3 months ago. July 27, 2024 at 8:34 PM

I'm in love with a narcissist. I don't know what my obsession with narcissists are. Apparently that's just what my type is. Not sure if it because I like the drama of constantly being built up just to be soul crushed later or if it's simply because I enjoy being hurt.

They don't want to marry you, they don't want to date you. Yet they don't want you to see other people. They just want to keep you on the back burner so they can have you as an option for when they are bored and desperate for attention. They are self absorbed and need to feel like they are the gods pure human form and that everyone should bow down and praise them. They constantly need to play the hero. Yet they want all the sympathy the world has. They also blame you for everything. Everything is your fault. They have unrealistic expectations of you. It's always their way or the highway. They don't have the time or patience to care for anyone but themselves. They never take your feelings into consideration. They never put you first. they think they are the best. Why would I be attracted to that.

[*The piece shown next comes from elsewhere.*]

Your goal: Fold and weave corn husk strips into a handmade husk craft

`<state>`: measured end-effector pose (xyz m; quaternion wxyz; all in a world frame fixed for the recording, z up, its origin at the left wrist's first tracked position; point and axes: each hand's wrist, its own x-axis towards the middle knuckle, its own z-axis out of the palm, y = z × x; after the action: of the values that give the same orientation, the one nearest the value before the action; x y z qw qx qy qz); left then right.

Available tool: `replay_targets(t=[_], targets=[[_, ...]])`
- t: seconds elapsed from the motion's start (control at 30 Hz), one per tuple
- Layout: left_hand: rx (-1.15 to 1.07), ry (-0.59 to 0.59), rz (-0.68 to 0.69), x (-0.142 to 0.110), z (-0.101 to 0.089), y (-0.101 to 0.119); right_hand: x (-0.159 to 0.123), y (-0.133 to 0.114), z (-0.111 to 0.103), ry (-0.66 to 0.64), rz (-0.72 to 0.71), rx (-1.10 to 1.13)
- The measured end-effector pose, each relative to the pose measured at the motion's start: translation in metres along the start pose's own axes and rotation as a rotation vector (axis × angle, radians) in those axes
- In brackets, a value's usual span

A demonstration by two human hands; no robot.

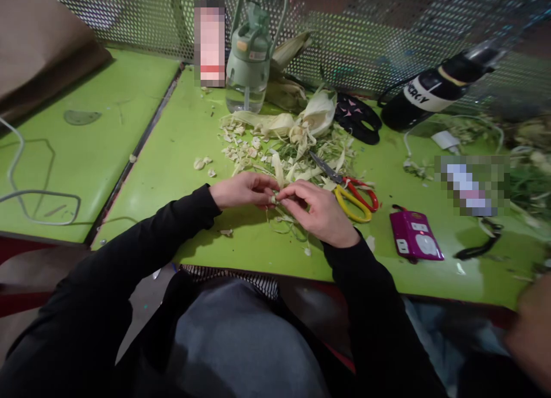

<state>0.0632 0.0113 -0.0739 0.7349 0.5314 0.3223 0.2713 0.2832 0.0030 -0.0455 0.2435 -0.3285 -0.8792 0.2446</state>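
My left hand [245,190] and my right hand [317,209] meet low over the green table. Between their fingertips is a small pale piece of husk [274,200], pinched from both sides; the fingers partly hide it. Just beyond lies a heap of shredded husk strips [301,167], with small curled husk bits [246,147] to its left. Larger dried corn husks [317,115] lie behind the heap. Scissors [353,205] with one red and one yellow handle rest beside my right hand, their blades pointing into the strips.
A green water bottle [247,70] and a black bottle [428,93] stand toward the mesh panel [348,36]. At right are a purple power adapter [415,237] and a blurred object [469,186]. Part of another person shows at the lower right edge. A white cable [17,157] loops at left.
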Motion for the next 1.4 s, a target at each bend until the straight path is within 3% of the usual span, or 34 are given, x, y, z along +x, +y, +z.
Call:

What is wrong for me to be in love with a narcissist. My heart pines for someone I cannot have. Years of this back and forth. Oh you can't date me but you wanna use me for sex. Oh you need to cheat on your girlfriend with me but yet you won't date me. Oh you got married and yet you still want me as a side option. 

 

1 year ago. February 3, 2023 at 8:02 PM

Having pvc added to my corset was a huge mistake. It was completely unforgiving and hard to mold to my body. I can't help but wonder if it's going to crack when it ages. 

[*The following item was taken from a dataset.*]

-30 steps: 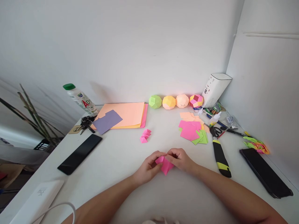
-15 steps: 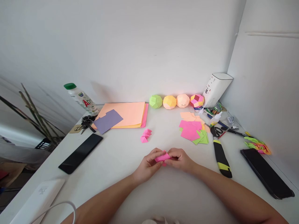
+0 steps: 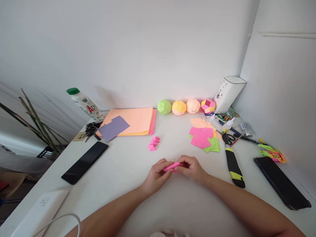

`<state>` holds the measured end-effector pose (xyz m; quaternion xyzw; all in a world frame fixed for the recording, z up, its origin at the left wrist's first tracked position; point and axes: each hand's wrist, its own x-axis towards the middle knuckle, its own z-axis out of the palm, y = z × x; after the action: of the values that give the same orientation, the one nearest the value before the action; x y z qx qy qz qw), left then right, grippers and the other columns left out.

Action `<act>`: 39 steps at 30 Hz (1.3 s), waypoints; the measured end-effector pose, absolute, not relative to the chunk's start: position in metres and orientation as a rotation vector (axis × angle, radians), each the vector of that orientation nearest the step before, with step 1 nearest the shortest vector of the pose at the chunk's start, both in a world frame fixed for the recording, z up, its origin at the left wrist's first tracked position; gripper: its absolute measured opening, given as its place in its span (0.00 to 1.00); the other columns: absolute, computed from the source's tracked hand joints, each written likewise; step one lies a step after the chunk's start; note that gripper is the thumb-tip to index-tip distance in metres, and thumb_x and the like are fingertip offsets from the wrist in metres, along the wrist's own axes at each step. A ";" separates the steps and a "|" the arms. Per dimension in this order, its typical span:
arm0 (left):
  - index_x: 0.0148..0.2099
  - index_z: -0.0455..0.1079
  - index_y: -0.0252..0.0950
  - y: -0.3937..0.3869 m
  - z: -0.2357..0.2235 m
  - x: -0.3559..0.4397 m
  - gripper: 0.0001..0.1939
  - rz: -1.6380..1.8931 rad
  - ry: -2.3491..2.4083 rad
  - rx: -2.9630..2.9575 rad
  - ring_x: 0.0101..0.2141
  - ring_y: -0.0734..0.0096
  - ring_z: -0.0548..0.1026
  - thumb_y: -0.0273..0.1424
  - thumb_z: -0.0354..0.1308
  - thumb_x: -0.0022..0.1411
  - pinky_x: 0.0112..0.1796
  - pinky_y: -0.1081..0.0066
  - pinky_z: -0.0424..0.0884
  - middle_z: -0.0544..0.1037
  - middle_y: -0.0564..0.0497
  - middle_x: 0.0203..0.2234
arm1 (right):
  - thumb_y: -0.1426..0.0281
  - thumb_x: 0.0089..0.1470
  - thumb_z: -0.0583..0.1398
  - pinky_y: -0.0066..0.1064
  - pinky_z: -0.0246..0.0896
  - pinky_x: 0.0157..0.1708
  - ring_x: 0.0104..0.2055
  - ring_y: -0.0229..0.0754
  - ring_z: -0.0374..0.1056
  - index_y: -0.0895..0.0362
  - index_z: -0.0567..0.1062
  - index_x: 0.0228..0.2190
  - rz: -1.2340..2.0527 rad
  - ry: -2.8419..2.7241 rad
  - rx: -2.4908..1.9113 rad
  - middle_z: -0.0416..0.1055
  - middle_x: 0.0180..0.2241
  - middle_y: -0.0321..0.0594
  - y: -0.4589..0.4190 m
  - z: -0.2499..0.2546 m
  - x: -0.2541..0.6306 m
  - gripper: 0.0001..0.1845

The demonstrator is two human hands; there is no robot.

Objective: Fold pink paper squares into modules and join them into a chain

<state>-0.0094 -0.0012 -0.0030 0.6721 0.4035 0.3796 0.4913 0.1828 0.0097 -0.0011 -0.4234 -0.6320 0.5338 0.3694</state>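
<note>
"While both hands meet over the table (image 3: 123,171), what do they have between them?"

"The paper (image 3: 172,167). It is over the near middle of the table, well in from the left edge. I can't tell whether it touches the top."

"Which way does it lie?"

"Its long axis runs mostly from left to right, at a slight slant. The left end points nearer the person, the right end a bit more toward the back edge."

"And how does it look?"

"Bright pink, narrow, folded into a slim strip, with a small bit of pink showing below, by the right thumb. Fingers cover both ends, so the full shape is hidden. I see no marks on the part that shows."

"How are the hands?"

"The left hand (image 3: 156,174) is nearly closed, fingers bent, with the left end pinched against the thumb. The right hand (image 3: 194,169) pinches the right end in the same way."

"What lies about them?"

"Small pink pieces (image 3: 154,144) sit farther back and slightly left. Pink, green and peach scraps (image 3: 201,138) lie back and right, with the cutter (image 3: 234,168) beside them. Four balls (image 3: 179,108) stand in a row along the back edge, right of the sheets (image 3: 133,120)."
</note>
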 end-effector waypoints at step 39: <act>0.36 0.76 0.35 -0.002 0.001 -0.010 0.15 0.846 1.054 1.717 0.23 0.74 0.64 0.36 0.50 0.62 0.26 0.74 0.62 0.66 0.53 0.21 | 0.63 0.50 0.63 0.28 0.57 0.27 0.26 0.36 0.60 0.57 0.77 0.26 1.432 -1.582 -1.014 0.66 0.25 0.36 0.013 0.005 0.185 0.09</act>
<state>-0.0100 -0.0016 0.0011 0.6976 0.4284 0.3436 0.4602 0.1851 0.0134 0.0045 -0.3971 -0.6194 0.5606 0.3799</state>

1 year ago. February 2, 2023 at 9:29 PM

Nothing like being stuck in your corset unable to take it off. I made the mistake of tightening mine today while standing and on the ride home realized it was too tight to comfortably sit in. 😅  unable to take it off due to the restrictions of the car and the fast food sitting in my lap I felt slightly trapped.  

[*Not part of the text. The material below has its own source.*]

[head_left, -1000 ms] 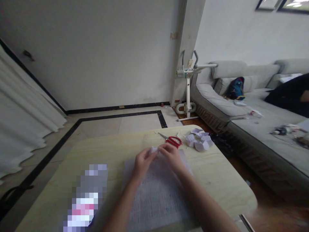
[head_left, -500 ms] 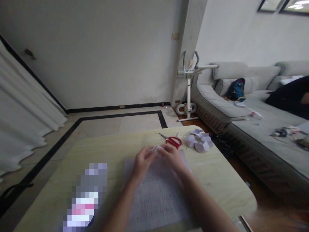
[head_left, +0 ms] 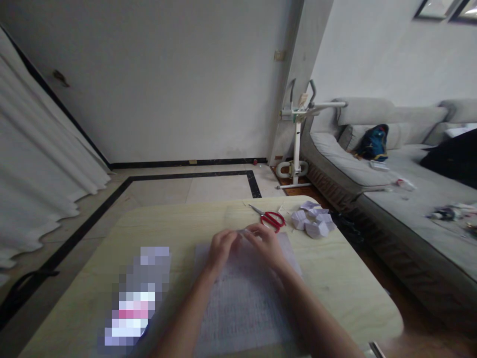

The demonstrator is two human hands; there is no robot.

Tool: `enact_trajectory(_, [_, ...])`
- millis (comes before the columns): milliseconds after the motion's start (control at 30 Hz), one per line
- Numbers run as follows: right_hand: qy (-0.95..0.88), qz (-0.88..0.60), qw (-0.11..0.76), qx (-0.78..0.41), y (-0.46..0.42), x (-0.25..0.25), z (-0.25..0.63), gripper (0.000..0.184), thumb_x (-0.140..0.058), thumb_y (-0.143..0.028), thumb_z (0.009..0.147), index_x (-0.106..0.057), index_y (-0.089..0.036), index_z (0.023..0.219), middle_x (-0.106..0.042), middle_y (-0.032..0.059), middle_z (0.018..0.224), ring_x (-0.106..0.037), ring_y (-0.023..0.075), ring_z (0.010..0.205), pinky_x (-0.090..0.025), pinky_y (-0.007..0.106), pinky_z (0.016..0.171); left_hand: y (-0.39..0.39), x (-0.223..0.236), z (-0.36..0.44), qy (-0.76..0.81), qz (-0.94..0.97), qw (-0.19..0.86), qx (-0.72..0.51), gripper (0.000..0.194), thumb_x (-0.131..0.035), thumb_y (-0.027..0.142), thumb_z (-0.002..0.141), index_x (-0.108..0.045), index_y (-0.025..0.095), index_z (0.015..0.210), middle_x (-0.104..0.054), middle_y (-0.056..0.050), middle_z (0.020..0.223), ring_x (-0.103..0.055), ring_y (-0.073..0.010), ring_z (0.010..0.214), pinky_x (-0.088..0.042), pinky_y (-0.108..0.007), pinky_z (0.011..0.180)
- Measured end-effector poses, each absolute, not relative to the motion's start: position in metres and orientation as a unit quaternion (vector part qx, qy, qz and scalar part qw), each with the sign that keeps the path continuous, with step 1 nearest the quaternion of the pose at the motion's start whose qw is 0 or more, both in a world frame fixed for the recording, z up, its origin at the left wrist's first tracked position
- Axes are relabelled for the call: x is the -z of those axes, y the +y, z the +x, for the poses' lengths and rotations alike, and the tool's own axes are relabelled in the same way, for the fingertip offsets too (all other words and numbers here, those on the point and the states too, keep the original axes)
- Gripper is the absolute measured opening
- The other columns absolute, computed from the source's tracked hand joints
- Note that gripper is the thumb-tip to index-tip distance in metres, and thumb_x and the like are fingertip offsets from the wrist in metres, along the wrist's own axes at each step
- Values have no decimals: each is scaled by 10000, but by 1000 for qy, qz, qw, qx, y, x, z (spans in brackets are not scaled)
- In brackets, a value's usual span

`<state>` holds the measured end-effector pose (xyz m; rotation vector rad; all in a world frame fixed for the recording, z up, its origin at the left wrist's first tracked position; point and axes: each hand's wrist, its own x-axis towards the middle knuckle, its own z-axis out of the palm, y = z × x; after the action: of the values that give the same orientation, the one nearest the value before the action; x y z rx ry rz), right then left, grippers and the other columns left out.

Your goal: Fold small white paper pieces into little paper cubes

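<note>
My left hand (head_left: 222,247) and my right hand (head_left: 265,244) meet over the far part of a written sheet of paper (head_left: 246,308) on the table. Between their fingertips is a small white piece of paper (head_left: 243,231), pinched from both sides and mostly covered by the fingers. Its exact shape is too blurred to tell. Just beyond my right hand lie scissors with red handles (head_left: 273,221), their blades pointing to the far left. Right of the scissors sits a group of folded white paper pieces (head_left: 315,222).
The pale wooden table (head_left: 167,223) has rounded corners. On its left lies a pixelated, phone-like object (head_left: 137,298). To the right stands a grey sofa (head_left: 421,209) with a blue bag (head_left: 377,143) on it. A white exercise machine (head_left: 297,144) is by the wall.
The whole view has shifted slightly, so things appear further right. My fingers have moved a little around the small paper piece; both hands stay together over the sheet.
</note>
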<state>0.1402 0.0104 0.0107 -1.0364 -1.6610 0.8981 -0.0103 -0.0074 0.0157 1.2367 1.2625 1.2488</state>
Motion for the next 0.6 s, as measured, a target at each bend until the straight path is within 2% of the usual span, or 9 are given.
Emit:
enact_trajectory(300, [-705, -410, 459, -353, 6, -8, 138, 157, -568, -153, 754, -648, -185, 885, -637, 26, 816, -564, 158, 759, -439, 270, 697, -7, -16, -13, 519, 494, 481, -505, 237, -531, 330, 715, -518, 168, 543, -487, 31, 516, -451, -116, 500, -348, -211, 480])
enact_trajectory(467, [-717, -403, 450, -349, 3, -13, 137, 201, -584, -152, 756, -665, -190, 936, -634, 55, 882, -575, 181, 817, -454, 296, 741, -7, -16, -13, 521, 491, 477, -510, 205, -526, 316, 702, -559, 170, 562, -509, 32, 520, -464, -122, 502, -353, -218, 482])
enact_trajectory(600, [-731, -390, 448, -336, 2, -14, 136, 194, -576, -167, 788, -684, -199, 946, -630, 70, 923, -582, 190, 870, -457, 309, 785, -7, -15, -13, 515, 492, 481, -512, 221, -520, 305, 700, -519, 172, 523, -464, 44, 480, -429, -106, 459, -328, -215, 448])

When I finally got home I couldn't get the corset off fast enough, just being able to breathe again amd not having acid reflux would be so amazing. However I did not think about where I've been tucking my laces into. Which is the top of my corset.  And I'm left with these indentations from where the lace sat between myself and the corset. 

I would compare my corset lines to looking like a tire.

1 year ago. January 31, 2023 at 9:34 AM

Negative 10 outside. What perfect conditions to wear a corset. The freezing cold will keep me from over heating.

1 year ago. January 30, 2023 at 11:21 AM

As I get ready for the day and realize that my body needs a break from the corsets, I can't help but feel the need to lace myself into one. Looking in the mirror at my uncorested body I do not recognize myself. It's been such a long time since I've gone without my corset for a whole day. Whatever will I do. I'll miss the familiar squeezing from the steel bones. 😢 I miss the curves my corest gives me. However my ribs are too sore to wear one today. 😩 

1 year ago. January 29, 2023 at 2:47 PM

 

This is easily the most comfortable corset I own.  It's a size 26, which is one size too big for me. However it does fit just right. I've worn this corset over a thousand hours and now that's it broken in its become too big for me. I guess that's kinda the point though. While I will be shopping for a size 24 corset. I'm still sad to leave this one behind.